= ASSIGNED TASK =
Where the line with "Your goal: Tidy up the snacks" appears below, start writing out lines exactly, and finish with the line with "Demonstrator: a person", which is included; write out nothing else.

********************

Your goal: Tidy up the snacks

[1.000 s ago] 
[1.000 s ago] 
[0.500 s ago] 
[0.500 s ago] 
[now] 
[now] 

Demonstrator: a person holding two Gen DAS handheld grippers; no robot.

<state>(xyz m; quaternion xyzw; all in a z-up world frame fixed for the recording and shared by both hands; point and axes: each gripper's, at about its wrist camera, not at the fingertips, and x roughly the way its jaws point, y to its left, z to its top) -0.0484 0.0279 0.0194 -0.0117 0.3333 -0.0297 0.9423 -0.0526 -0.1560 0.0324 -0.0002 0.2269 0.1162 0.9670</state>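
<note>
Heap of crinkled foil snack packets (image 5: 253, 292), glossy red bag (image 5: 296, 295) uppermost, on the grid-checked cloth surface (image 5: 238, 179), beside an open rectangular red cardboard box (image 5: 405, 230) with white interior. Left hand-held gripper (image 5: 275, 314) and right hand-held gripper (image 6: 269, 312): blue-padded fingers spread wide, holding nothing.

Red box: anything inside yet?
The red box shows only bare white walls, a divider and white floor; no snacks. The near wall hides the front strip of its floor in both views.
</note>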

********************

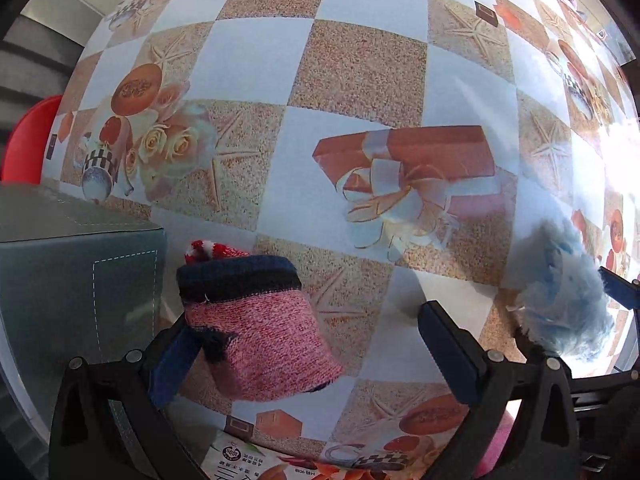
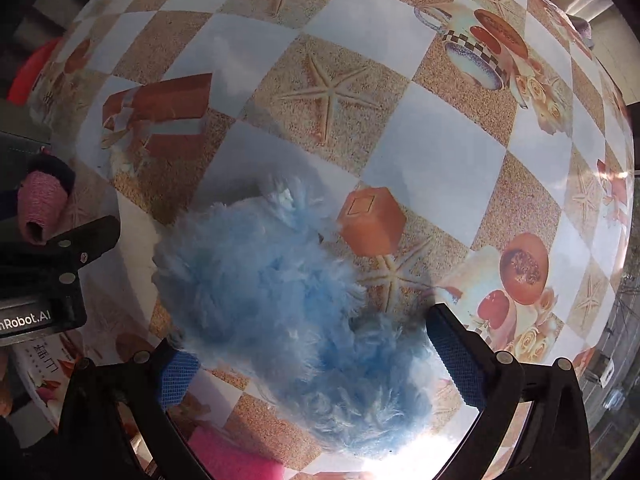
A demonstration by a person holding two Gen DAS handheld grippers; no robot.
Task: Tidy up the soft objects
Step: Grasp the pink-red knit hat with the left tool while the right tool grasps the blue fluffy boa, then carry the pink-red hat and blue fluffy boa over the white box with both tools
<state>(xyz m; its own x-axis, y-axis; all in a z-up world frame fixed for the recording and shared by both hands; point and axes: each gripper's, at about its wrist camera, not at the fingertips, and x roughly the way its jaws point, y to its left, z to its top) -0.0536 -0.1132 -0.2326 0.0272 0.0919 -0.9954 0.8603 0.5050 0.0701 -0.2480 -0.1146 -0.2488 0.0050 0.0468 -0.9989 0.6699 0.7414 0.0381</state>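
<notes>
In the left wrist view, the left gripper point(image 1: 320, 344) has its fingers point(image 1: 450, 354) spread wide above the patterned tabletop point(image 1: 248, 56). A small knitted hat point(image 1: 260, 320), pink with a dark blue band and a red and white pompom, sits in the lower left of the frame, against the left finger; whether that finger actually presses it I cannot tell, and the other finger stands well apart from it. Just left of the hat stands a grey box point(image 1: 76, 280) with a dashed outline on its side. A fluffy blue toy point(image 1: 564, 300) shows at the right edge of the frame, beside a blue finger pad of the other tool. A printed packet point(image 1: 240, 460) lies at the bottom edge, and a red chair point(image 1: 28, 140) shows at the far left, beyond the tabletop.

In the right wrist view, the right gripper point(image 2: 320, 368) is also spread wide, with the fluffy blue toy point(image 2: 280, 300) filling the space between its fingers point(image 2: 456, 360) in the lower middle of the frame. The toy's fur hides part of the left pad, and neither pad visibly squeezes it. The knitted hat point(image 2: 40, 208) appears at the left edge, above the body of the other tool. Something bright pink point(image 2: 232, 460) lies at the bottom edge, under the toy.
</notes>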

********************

= OUTPUT FOR THIS EXERCISE =
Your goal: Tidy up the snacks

[1.000 s ago] 
[1.000 s ago] 
[0.500 s ago] 
[0.500 s ago] 
[now] 
[now] 

Demonstrator: a person holding two Gen DAS handheld grippers; no robot.

What appears above is the complete answer.